Only the lines below starting at the one that contains "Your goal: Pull" and ending at the one that contains "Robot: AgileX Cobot" are to be reproduced, exactly and with both ends kept.

Data extracted from a collection:
┏━━

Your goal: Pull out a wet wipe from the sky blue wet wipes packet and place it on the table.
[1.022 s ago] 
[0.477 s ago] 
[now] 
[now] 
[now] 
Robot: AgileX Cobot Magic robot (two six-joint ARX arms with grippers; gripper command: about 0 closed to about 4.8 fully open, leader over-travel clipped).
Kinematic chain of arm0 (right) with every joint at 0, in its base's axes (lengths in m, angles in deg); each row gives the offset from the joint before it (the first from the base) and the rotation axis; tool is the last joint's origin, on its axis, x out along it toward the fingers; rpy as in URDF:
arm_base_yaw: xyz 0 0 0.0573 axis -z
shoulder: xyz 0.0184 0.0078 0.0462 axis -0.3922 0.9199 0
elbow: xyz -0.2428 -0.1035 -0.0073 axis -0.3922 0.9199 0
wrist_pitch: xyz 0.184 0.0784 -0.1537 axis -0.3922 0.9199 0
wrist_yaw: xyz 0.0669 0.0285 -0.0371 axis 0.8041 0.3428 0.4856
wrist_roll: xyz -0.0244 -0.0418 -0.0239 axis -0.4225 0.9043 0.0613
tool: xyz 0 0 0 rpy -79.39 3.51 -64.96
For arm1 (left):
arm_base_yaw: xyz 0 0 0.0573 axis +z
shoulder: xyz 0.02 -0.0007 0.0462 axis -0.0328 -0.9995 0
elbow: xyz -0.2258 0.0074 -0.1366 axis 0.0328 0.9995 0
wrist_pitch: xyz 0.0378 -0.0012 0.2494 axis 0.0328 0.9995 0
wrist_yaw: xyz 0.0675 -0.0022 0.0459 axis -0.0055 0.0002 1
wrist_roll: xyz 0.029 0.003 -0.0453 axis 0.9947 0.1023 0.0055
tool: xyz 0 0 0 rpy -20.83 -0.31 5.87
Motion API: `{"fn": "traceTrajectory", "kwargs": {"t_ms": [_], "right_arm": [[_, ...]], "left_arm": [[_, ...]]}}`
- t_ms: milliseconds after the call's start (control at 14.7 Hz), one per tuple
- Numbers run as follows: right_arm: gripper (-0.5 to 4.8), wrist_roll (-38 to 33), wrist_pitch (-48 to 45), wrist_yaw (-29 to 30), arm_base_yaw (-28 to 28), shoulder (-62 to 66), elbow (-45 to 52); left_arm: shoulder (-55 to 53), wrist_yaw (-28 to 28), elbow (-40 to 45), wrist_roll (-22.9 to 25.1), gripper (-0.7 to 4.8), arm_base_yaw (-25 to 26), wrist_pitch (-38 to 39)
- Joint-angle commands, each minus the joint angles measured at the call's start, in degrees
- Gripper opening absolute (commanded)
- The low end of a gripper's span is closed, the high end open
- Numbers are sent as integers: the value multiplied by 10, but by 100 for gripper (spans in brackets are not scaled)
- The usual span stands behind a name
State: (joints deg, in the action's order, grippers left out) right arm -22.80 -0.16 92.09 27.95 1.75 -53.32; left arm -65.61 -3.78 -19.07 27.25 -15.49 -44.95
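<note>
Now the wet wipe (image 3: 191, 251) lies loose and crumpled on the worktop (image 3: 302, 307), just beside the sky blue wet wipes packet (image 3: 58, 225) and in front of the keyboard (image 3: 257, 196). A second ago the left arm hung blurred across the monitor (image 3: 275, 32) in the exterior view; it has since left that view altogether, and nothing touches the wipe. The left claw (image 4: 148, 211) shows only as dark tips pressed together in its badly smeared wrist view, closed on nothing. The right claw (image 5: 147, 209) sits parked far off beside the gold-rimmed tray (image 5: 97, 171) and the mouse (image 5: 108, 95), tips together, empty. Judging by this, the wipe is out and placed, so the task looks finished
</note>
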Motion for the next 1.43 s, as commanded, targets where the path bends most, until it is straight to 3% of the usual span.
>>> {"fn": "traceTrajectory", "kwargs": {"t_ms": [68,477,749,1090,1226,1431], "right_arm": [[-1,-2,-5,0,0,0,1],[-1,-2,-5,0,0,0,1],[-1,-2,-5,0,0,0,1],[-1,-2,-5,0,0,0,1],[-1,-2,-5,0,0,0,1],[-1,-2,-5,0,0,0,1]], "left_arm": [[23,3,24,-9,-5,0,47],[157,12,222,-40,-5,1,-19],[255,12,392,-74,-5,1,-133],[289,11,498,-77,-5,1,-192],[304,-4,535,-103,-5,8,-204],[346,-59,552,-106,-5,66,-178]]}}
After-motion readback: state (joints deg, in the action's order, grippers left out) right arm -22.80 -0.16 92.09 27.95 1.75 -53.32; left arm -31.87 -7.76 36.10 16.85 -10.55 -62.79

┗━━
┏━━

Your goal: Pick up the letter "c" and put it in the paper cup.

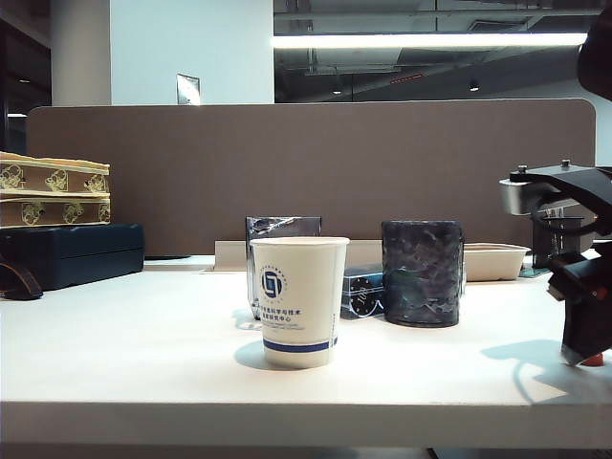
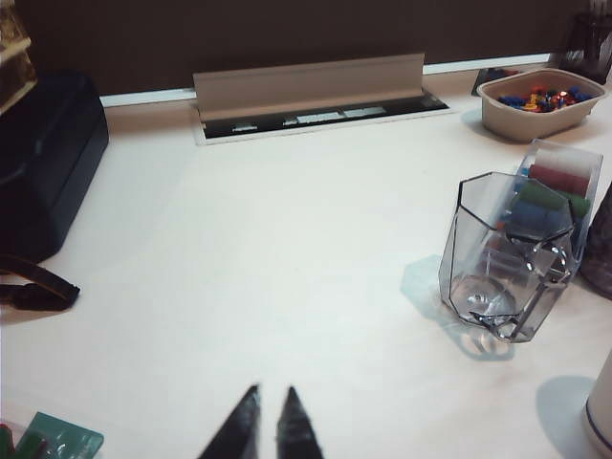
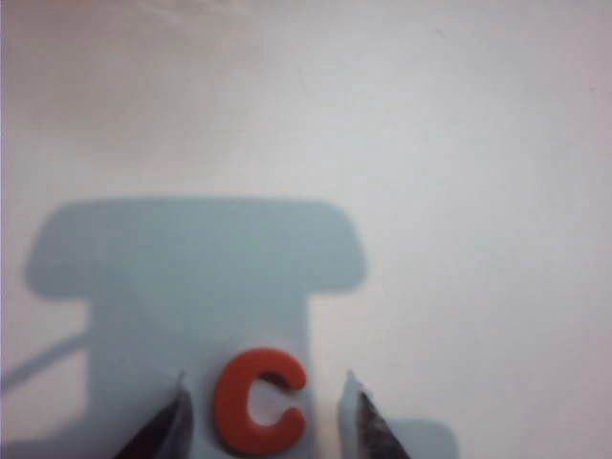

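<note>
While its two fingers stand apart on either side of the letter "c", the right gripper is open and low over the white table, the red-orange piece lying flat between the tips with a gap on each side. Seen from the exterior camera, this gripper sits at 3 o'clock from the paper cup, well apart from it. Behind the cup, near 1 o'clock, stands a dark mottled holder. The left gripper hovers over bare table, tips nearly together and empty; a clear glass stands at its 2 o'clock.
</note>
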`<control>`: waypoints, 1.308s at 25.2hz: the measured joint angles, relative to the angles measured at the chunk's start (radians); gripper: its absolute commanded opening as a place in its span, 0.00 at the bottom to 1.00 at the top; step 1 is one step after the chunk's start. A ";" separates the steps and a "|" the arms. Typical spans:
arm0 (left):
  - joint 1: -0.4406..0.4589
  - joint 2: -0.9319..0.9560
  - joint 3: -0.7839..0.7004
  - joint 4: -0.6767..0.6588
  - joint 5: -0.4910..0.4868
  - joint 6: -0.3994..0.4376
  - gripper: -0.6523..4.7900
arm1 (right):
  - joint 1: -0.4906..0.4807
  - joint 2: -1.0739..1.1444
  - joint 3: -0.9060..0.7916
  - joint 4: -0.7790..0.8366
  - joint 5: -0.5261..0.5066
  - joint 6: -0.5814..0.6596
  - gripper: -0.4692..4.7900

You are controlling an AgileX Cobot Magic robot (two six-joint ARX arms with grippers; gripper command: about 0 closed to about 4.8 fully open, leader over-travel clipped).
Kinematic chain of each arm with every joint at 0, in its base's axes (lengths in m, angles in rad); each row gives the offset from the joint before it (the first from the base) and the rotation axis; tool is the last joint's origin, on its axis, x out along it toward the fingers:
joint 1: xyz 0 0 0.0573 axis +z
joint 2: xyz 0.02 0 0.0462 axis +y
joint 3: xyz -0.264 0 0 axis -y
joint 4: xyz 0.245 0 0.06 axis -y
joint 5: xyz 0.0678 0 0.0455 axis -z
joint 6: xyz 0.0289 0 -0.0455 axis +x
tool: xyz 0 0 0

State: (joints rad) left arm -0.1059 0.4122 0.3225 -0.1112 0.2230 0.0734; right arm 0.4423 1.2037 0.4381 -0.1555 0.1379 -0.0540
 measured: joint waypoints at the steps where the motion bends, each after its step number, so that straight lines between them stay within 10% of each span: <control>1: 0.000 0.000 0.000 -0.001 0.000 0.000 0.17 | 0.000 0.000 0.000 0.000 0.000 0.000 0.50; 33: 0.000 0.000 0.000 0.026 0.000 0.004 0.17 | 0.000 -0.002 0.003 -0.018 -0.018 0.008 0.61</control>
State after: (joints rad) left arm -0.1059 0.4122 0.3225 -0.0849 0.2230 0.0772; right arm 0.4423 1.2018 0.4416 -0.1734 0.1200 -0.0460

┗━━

▶ [Result below]
Your goal: Pull out a wet wipe from the sky blue wet wipes packet and place it on the table.
[1.022 s ago] 
[0.477 s ago] 
[now] 
[now] 
[now] 
Robot: AgileX Cobot Magic robot (two six-joint ARX arms with grippers; gripper command: about 0 closed to about 4.8 fully open, leader over-travel clipped).

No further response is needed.